#### DIRECTIONS
Up to and including the line holding "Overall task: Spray", write out the data exactly from its first line, but not the pictures.

[EXERCISE INPUT Boundary: Start]

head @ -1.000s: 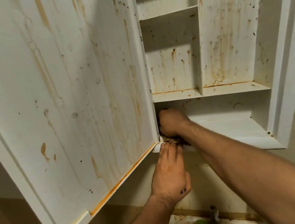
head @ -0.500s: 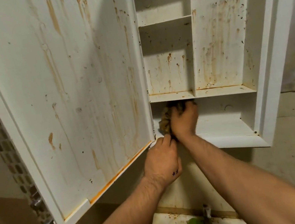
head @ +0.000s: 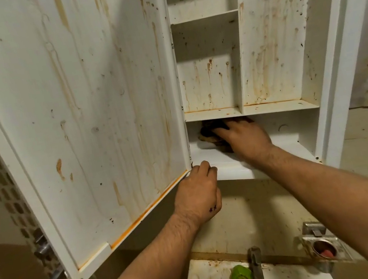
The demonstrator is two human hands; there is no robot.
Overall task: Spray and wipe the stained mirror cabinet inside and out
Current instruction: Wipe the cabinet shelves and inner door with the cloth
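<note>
- The right hand [head: 243, 137] presses a dark, soiled cloth [head: 211, 132] into the cabinet's [head: 280, 48] bottom compartment.
- The left hand [head: 198, 192], curled, grips the bottom corner of the open door [head: 74, 109], just left of the right hand.
- A faucet [head: 256, 268] stands below both hands.

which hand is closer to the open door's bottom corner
Left. The left hand sits right at the door's lower hinge-side corner, fingers curled at its edge. The right hand is inside the cabinet's bottom compartment, pressing a cloth.
</note>
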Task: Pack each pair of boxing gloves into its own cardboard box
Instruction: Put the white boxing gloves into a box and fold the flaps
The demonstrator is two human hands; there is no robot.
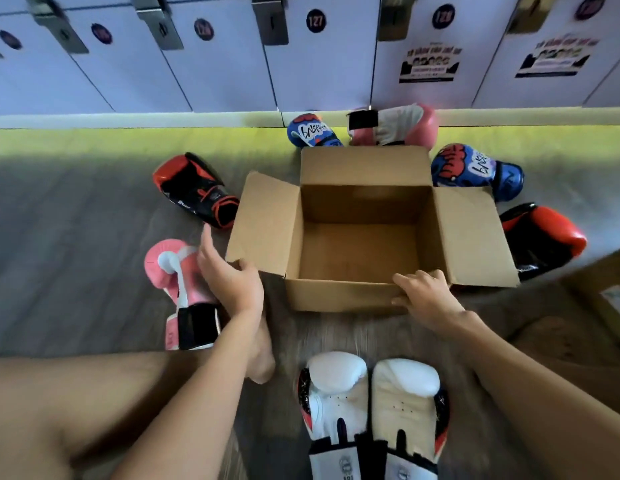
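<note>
An empty cardboard box stands on the floor with its flaps spread. My right hand grips its near wall, fingers over the rim and thumb outside. My left hand lies with straight fingers at the left flap's near corner, thumb on the flap, right beside a pink glove. The other pink glove lies behind the box. A white pair lies side by side in front of me. Blue gloves and red-black gloves are scattered around the box.
A row of numbered lockers closes off the back. A second cardboard box shows at the right edge. My bare legs and a foot lie on the grey floor to the left of the white pair.
</note>
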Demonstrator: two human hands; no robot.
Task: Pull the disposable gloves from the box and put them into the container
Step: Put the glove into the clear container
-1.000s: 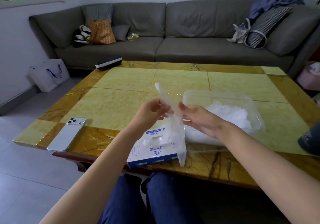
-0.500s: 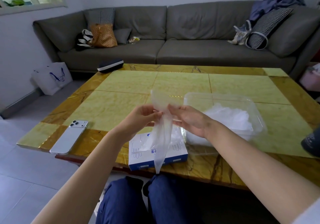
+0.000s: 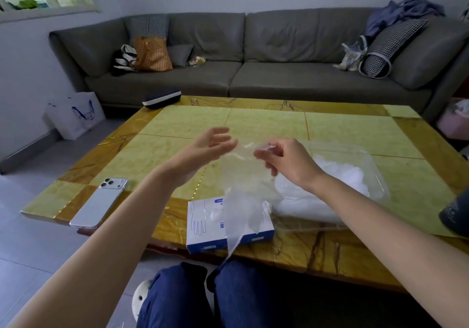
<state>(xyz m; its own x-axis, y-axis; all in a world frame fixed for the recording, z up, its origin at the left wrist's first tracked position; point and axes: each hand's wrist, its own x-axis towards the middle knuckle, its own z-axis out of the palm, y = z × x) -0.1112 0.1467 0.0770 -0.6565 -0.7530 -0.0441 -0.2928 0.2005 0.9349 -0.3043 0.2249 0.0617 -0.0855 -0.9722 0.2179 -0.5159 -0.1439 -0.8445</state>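
Note:
A thin clear disposable glove point(image 3: 243, 190) hangs in the air above the white and blue glove box point(image 3: 203, 223), which lies at the table's near edge. My right hand point(image 3: 284, 160) pinches the glove's upper end. My left hand point(image 3: 210, 147) is beside it on the left, fingers spread and off the glove. To the right of the box stands a clear plastic container point(image 3: 375, 173) holding a heap of crumpled white gloves point(image 3: 340, 175).
A silver phone point(image 3: 101, 203) lies at the near left of the yellow marble table point(image 3: 253, 124). A dark case point(image 3: 161, 98) rests at its far left corner. A grey sofa with bags stands behind. A dark object point(image 3: 456, 213) shows at the right edge.
My left hand has let go of the glove and opened, moving left. My right hand now holds the glove alone, and it has spread out and swung slightly toward the container.

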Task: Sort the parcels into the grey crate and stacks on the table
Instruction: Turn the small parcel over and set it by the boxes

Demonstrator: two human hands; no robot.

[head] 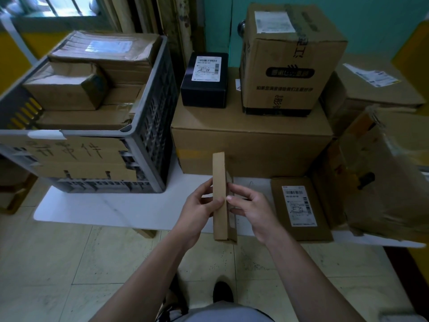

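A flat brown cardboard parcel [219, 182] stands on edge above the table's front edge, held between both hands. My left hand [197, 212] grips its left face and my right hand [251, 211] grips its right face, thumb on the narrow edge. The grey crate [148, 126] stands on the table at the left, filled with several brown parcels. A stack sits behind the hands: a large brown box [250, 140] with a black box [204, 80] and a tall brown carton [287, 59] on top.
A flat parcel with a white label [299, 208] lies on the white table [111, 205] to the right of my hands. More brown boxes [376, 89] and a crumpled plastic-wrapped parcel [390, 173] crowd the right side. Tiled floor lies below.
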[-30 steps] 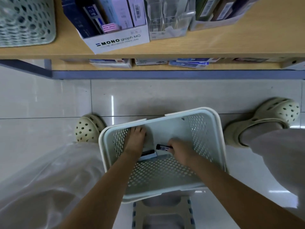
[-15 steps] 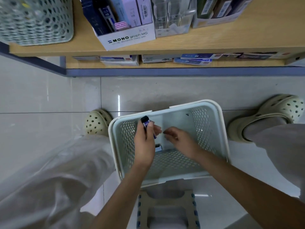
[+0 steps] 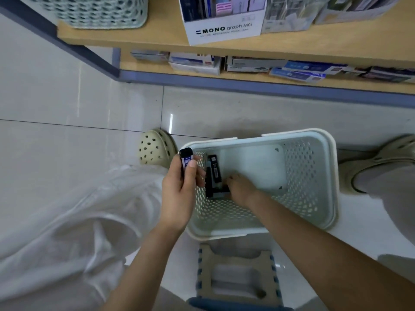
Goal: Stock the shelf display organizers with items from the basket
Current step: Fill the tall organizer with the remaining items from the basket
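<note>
While left hand (image 3: 179, 194) grips case (image 3: 186, 157), box (image 3: 224, 32) reads "MONO graph MG".

Had the basket (image 3: 332, 176) on the floor between the left shoe (image 3: 155, 149) and the right shoe (image 3: 377, 162), with the stool (image 3: 238, 272) just behind it, nearer the body. Held the left hand (image 3: 177, 198) over the basket's left rim, pinching a small case (image 3: 186, 158). Had the right hand (image 3: 241, 189) inside, at the near end of the loose cases (image 3: 214, 169) lying along the left wall. Faced the shelf (image 3: 157, 34) beyond, bearing a display box (image 3: 224, 30), a second basket (image 3: 96, 10) to its left, and flat packs (image 3: 298, 70) on the lower board beneath.
</note>
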`<state>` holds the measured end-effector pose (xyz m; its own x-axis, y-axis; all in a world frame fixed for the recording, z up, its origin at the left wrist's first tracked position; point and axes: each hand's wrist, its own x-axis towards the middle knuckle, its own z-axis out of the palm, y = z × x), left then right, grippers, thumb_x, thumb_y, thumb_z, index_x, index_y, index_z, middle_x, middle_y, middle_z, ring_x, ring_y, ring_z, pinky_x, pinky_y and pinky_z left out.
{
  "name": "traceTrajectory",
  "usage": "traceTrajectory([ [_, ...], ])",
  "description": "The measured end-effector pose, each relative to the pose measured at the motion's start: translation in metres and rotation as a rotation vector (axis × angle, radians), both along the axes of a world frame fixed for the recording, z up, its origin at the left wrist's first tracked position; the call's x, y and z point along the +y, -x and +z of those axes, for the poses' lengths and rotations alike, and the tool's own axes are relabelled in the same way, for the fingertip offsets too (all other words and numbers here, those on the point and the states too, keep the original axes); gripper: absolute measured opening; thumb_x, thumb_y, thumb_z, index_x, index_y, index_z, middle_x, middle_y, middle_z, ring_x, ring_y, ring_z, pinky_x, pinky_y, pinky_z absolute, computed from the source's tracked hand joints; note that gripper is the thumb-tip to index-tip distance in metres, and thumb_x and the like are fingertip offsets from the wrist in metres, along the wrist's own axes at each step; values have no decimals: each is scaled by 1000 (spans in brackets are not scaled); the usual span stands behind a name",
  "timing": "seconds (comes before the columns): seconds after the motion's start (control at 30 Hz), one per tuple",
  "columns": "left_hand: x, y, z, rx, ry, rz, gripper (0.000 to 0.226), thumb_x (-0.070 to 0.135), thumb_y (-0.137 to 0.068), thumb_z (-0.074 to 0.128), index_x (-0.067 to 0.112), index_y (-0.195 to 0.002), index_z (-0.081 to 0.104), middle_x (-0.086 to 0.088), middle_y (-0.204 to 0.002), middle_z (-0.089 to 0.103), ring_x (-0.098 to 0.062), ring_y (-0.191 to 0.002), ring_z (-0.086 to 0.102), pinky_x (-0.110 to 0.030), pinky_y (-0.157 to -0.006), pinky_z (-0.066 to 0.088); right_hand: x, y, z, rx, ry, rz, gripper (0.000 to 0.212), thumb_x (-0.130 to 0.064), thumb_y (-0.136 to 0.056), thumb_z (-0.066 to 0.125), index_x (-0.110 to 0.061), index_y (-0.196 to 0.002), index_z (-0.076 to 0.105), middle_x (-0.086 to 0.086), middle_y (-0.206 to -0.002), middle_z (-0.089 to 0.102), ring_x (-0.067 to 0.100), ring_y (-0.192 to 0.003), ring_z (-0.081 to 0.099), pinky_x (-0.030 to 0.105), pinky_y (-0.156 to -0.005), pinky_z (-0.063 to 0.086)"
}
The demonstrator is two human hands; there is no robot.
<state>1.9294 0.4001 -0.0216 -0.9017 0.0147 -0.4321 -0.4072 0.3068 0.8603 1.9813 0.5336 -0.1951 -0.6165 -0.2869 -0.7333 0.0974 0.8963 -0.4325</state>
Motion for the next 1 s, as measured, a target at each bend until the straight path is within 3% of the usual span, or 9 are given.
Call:
traceTrajectory([
  [0.2,-7,0,8,24,-15,37,17,11,-100,38,10,-91,53,2,-66,55,-8,-59,52,-18,-61,47,-2,7,11,-117,-35,7,31,-4,-94,45,1,-124,54,20,-128,53,32,-116,52,32,-97,40],
  [0.37,-10,-9,16,-6,-11,66,18,16,-100,37,11,-90,51,-3,-69,52,-7,-61,50,-17,-61,45,15,9,29,-129,5,-39,24,0,-92,45,2,-110,61,21,-110,61,31,-102,59,28,-75,39],
  [0.43,-10,-16,17,-37,25,81,20,21,-101,36,12,-88,48,-4,-69,51,-7,-60,48,-21,-59,45,22,8,42,-99,89,-130,21,-8,-96,44,1,-108,59,21,-106,62,29,-96,59,26,-71,36],
  [0.53,-9,-23,14,-97,30,134,14,17,-100,39,8,-92,47,-7,-69,48,-2,-55,45,-9,-56,40,31,7,74,34,248,-275,18,-21,-100,40,-7,-104,51,12,-98,66,28,-89,61,36,-78,48],
  [0.63,-2,-31,17,-193,-86,207,11,14,-97,46,6,-105,47,-5,-76,48,-8,-62,46,-7,-54,42,32,3,114,224,405,-394,12,-27,-101,34,-17,-98,41,-4,-79,64,17,-75,63,38,-76,50],
  [0.73,3,-36,20,-250,-232,266,18,24,-96,50,12,-108,50,0,-84,54,-11,-73,50,-16,-67,48,20,-3,150,277,545,-485,13,-26,-100,33,-18,-96,42,-8,-72,60,8,-67,59,31,-70,50],
  [0.83,8,-41,28,-277,-303,263,14,34,-95,52,19,-96,53,-2,-88,55,-13,-81,54,-29,-83,46,-2,-8,175,276,645,-562,17,-22,-100,35,-27,-86,42,-6,-66,58,8,-60,56,32,-67,49],
  [0.93,10,-45,38,-251,-319,286,15,25,-99,42,13,-98,52,-1,-82,57,-1,-67,59,-12,-63,49,-19,-12,185,266,603,-511,16,-24,-100,38,-29,-87,46,0,-67,60,20,-65,58,41,-69,49],
  [1.0,6,-49,38,-198,-279,283,18,21,-100,40,11,-105,54,2,-87,59,0,-75,61,-7,-62,47,-22,-15,184,279,522,-387,17,-28,-100,39,-24,-108,53,7,-76,64,27,-72,60,41,-70,48],
])
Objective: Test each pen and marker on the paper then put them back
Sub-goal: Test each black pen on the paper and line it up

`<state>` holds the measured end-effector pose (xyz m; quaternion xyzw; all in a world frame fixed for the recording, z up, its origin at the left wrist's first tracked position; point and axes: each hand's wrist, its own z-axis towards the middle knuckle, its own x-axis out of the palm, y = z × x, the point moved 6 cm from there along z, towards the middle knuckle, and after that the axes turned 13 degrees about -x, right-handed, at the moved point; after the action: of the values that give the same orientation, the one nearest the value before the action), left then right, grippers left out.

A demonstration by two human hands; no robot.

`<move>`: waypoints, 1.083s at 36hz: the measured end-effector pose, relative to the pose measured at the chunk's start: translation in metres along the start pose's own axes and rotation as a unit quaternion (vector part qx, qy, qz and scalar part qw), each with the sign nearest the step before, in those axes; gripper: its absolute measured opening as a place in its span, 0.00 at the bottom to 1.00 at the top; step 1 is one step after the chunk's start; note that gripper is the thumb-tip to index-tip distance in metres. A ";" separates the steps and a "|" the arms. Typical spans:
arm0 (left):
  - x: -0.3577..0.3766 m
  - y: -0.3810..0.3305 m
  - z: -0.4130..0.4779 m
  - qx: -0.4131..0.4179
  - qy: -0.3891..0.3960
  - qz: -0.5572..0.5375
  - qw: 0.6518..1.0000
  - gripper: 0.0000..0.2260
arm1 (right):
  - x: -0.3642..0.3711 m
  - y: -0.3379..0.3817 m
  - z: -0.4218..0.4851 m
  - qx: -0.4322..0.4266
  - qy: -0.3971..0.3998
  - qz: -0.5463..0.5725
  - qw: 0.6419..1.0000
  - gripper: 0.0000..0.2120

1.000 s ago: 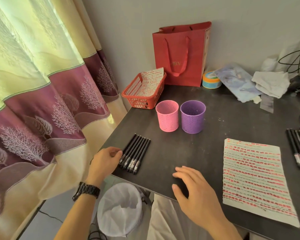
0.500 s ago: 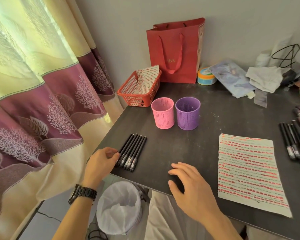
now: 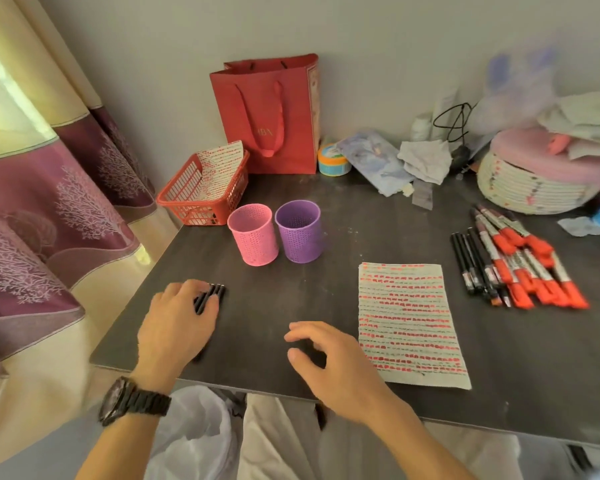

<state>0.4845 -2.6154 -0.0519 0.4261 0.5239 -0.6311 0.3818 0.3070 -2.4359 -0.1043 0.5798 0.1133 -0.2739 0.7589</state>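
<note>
The black pens [image 3: 217, 292] under the left hand [image 3: 177, 327], whose grip I cannot tell, are likely light, stiff, roll-prone, best pinched mid-barrel; the right hand [image 3: 333, 362] beside it is relaxed, empty

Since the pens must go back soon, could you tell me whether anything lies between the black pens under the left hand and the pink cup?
Nothing visible does. The left hand covers the black pens, and only bare table runs from them to the pink cup. The purple cup stands to its right, off that line.
</note>
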 end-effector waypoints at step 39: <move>0.168 -0.373 -0.100 0.253 0.160 0.126 0.946 0.15 | -0.212 -0.093 -0.155 0.233 -0.155 -0.369 0.887 0.19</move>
<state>0.0936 -2.4629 -0.0933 0.6666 0.3429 -0.6131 0.2493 0.1040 -2.2464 -0.1233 0.6066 0.1328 -0.6387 0.4543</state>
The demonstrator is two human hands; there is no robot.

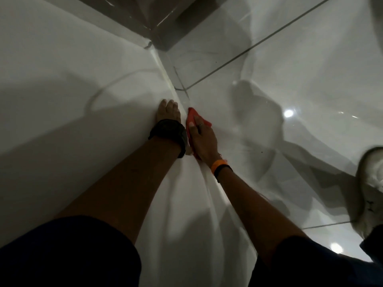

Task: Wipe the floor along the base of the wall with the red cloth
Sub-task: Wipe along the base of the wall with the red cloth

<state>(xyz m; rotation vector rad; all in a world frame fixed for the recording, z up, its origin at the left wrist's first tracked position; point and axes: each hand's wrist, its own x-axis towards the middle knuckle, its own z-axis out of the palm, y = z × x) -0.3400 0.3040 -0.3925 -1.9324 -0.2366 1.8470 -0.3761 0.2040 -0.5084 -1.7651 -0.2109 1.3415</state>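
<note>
The red cloth [191, 118] lies on the glossy white floor tiles [259, 65], right at the seam where the floor meets the white wall [62, 59]. My right hand [204, 139] presses down flat on the cloth, fingers pointing along the seam, and covers most of it. My left hand [167, 110] rests flat against the wall just left of the seam, fingers spread, a black watch on its wrist. The two hands are close together, almost touching.
A dark grey block or furniture base [165, 23] stands in the corner farther along the wall. A dark grout line [248, 49] crosses the floor. My white shoe [371, 187] is at the right edge. Ceiling lights reflect in the tiles.
</note>
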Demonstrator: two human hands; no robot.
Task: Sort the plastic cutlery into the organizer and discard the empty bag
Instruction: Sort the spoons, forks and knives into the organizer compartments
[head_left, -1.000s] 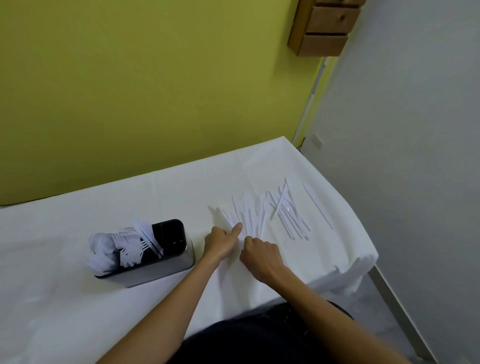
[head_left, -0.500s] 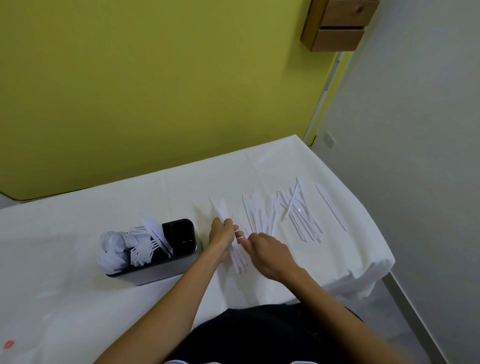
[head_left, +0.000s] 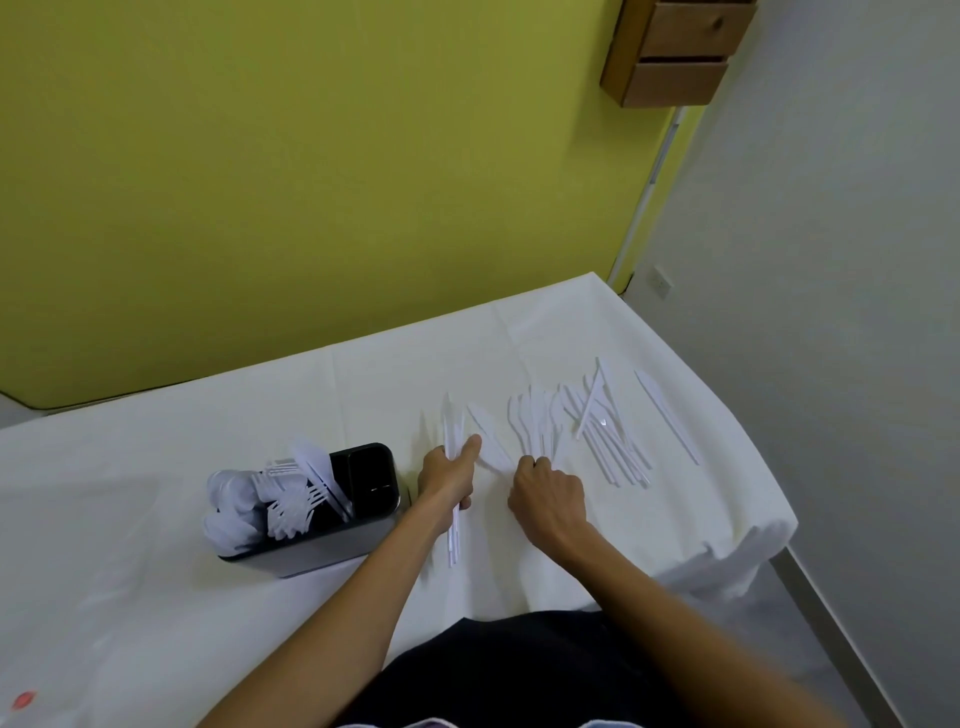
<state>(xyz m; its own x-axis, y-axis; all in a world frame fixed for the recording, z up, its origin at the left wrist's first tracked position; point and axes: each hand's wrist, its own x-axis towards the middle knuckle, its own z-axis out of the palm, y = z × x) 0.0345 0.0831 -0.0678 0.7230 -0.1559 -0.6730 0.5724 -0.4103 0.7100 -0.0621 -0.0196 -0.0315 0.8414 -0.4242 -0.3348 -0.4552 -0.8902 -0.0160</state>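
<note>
White plastic cutlery, part of it sorted into the organizer, part loose on the table.

The organizer (head_left: 332, 545), a dark oblong box with a grey metal wall, stands upright on the white-covered table (head_left: 156, 519). Spoons (head_left: 228, 499) crowd its left compartment and forks (head_left: 291, 501) the middle one, heads up. Just right of it the left hand (head_left: 447, 478) grips a bundle of knives (head_left: 453, 431), blades pointing away. Further right, loose knives (head_left: 613, 452) lie flat, fanned and overlapping, with a single knife (head_left: 667, 415) apart at the far right.
</note>
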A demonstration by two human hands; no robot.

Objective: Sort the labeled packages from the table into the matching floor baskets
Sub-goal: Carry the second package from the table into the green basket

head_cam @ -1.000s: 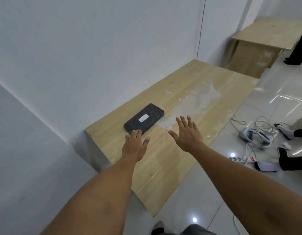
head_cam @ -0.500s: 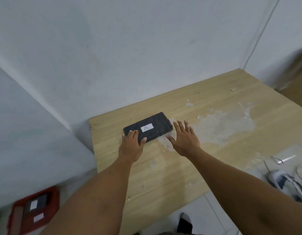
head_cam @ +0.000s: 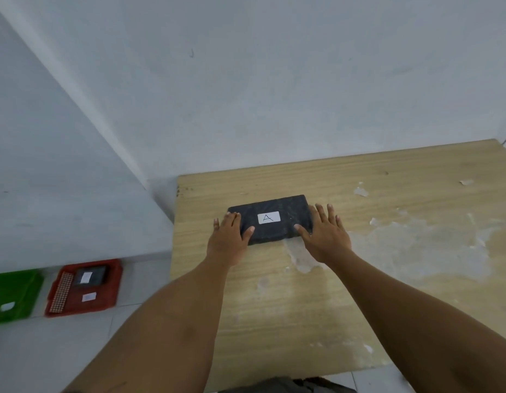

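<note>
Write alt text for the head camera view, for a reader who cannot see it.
Two bare hands, left hand and right hand, grip the ends of a black package labeled "A" lying on a wooden table against a white wall. On the floor to the left sit a red basket, holding a dark package, and a green basket.

- Bare room, more a makeshift sorting or test space than a home.
- Plain white walls (head_cam: 246, 80), nothing hung on them.
- My worktop is a rough wooden table (head_cam: 359, 307), its finish worn off in patches.
- Pale tiled floor (head_cam: 47, 358); a red basket (head_cam: 84, 287) and a green basket (head_cam: 13, 296), both labelled, sit by the wall.
</note>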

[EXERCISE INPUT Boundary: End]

#### EXPECTED ANSWER
head @ -1.000s: 
head @ -0.500s: 
head @ +0.000s: 
The demonstrator is two human hands; there is no robot.
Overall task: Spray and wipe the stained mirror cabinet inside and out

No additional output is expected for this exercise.